### Task brief
Scan the records for "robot". Show the matching lines.

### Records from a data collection
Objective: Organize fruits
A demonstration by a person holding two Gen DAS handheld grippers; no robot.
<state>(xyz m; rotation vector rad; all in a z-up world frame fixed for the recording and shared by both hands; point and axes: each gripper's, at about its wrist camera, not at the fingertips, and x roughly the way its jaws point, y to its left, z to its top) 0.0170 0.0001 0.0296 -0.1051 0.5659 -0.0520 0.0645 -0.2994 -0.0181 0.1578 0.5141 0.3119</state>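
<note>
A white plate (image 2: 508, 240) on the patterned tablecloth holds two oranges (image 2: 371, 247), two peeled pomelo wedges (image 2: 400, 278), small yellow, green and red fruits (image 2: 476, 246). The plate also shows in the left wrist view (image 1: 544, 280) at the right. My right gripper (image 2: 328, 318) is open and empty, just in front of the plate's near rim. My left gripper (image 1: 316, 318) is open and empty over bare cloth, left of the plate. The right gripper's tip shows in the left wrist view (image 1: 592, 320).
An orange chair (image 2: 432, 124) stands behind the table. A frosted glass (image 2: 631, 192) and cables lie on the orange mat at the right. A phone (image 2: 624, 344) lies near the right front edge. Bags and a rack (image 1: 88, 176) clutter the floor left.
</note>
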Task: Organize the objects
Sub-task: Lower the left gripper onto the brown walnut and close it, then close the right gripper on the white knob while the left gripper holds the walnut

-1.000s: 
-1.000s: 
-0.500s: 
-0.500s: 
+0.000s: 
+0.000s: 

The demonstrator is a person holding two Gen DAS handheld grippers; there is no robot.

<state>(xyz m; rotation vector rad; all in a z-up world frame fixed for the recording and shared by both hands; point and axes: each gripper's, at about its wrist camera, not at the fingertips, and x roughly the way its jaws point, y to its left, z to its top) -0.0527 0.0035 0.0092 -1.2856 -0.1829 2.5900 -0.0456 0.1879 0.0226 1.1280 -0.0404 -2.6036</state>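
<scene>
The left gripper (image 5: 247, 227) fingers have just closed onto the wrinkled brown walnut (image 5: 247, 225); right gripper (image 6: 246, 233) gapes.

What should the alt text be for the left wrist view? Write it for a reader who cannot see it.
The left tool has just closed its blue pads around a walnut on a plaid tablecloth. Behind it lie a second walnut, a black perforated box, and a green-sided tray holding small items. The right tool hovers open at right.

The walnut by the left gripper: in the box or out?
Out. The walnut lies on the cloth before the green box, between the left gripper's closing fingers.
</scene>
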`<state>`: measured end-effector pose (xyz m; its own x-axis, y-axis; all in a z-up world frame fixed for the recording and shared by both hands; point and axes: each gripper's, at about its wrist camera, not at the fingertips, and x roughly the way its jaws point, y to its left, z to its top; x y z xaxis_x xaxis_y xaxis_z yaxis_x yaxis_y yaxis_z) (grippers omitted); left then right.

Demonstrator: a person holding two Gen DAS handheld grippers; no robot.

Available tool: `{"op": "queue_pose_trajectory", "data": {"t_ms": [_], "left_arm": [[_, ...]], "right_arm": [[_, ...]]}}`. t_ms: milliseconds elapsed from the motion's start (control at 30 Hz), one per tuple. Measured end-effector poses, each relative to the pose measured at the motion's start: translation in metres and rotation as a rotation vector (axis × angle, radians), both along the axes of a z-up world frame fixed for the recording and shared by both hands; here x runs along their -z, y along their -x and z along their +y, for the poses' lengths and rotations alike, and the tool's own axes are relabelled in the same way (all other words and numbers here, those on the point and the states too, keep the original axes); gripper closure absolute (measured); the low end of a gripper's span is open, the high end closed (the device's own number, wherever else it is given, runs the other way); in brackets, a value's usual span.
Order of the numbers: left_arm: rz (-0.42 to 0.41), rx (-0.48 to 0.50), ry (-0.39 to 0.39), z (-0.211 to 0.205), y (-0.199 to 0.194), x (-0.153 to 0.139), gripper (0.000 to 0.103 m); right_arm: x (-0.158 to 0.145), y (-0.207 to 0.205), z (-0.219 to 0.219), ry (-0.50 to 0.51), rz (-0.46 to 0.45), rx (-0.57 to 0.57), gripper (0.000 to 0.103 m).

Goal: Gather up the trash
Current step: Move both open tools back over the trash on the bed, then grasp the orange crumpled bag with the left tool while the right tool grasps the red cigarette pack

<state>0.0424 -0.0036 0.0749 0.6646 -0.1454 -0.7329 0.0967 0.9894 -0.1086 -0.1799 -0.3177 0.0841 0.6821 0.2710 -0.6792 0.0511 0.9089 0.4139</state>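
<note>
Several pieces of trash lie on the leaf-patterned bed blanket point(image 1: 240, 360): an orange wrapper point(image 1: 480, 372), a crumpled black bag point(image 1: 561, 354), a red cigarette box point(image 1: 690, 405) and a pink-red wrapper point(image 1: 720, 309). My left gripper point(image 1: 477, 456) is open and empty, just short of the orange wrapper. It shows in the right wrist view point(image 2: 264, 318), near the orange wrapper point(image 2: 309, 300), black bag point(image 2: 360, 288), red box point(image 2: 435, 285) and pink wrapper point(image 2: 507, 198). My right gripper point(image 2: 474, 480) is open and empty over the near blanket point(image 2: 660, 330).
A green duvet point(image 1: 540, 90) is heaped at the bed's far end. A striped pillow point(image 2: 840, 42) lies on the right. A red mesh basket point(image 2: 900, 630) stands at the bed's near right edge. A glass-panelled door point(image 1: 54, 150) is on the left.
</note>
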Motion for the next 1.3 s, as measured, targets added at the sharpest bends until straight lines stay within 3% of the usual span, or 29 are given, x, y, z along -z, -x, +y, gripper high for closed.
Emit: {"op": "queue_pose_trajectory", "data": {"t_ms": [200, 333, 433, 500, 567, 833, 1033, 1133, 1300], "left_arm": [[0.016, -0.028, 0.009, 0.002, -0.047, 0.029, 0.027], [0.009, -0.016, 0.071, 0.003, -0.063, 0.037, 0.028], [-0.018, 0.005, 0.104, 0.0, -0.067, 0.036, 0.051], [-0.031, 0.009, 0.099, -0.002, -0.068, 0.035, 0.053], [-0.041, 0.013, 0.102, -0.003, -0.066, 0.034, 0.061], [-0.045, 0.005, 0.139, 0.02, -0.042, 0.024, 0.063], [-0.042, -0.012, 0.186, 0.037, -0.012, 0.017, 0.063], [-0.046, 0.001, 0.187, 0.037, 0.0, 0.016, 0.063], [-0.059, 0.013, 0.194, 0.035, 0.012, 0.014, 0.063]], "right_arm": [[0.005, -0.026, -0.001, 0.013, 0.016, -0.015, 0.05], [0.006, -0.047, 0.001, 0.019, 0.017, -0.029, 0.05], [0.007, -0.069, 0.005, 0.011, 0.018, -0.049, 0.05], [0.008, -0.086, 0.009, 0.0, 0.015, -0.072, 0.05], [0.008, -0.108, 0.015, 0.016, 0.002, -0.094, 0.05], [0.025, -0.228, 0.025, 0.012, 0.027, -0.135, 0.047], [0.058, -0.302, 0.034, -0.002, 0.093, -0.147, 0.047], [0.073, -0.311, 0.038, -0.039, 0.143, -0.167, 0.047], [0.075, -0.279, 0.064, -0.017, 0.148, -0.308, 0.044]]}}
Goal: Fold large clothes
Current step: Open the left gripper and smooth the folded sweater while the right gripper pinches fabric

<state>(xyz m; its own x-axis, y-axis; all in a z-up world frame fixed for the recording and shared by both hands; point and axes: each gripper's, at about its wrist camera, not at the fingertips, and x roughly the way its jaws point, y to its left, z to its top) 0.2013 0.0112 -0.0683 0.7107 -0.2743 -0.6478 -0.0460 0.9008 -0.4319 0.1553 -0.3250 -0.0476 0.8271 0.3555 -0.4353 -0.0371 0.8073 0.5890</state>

### Result for this exercise
A demonstration by a person holding two Gen DAS handheld grippers; no robot.
The demonstrator is a person holding two Gen DAS handheld grippers; there is no robot.
Demonstrator: a person holding two Gen DAS handheld grippers; no robot.

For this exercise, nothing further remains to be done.